(Task statement) With pictures excluded, copy word for word the lines in the data below from the line containing "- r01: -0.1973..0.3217" through the line containing "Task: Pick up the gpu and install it".

(Given information)
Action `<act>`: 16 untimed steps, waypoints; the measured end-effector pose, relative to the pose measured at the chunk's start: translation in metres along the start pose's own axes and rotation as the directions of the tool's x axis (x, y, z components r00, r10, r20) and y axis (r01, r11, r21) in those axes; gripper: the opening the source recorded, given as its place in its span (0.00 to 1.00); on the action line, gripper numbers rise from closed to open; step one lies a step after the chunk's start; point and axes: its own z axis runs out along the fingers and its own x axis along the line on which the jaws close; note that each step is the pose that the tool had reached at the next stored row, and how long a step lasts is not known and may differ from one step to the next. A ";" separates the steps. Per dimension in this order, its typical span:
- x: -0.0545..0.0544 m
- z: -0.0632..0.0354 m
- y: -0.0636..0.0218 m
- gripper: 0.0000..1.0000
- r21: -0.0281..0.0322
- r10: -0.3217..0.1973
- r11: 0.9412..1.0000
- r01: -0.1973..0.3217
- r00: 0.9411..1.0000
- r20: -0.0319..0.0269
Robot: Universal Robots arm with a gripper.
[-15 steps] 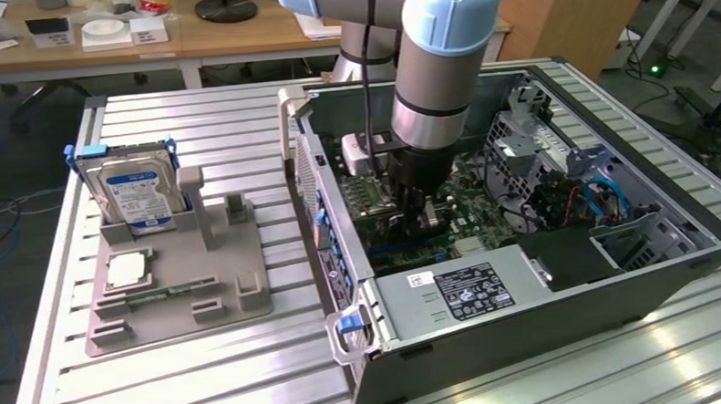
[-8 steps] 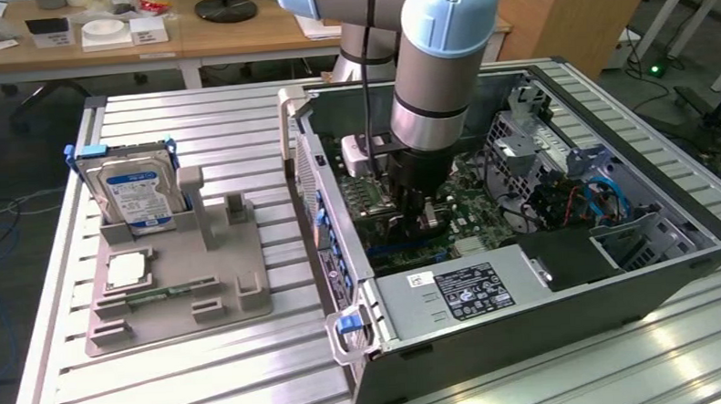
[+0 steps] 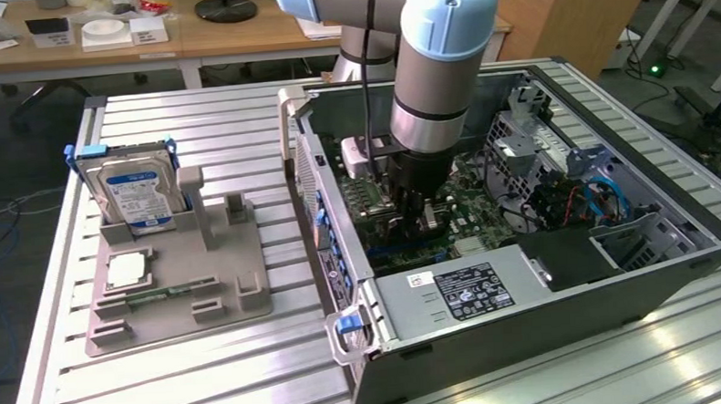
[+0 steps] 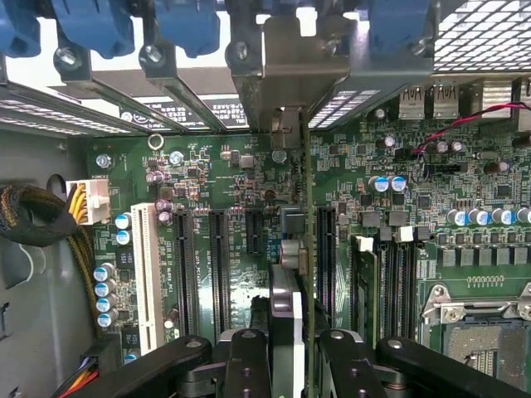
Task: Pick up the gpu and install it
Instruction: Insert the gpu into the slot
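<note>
Gripper [image 4: 286,352] fingers are clamped on the gpu [image 4: 304,249], which stands on edge between them above the motherboard [image 4: 465,240] inside the open computer case [image 3: 656,285]. Seen edge-on in the wrist view, the card's long axis runs parallel to the black expansion slots [image 4: 218,265], with its metal bracket end pointing toward the rear slot openings with blue latches [image 4: 83,29]. In the exterior view, the grey fixture tray [image 3: 219,304] beside the case holds an upright hard drive [image 3: 135,198] and a memory stick [image 3: 170,291] lying flat.
</note>
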 end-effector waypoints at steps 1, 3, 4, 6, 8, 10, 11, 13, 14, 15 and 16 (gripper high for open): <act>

(Output for this exercise)
- r01: -0.1973..0.3217
- r00: 0.9411..1.0000
- r20: -0.0319..0.0269
Robot: Universal Robots arm with a gripper.
[-15 steps] 
[-8 steps] 
[+0 steps] 
[+0 steps] 
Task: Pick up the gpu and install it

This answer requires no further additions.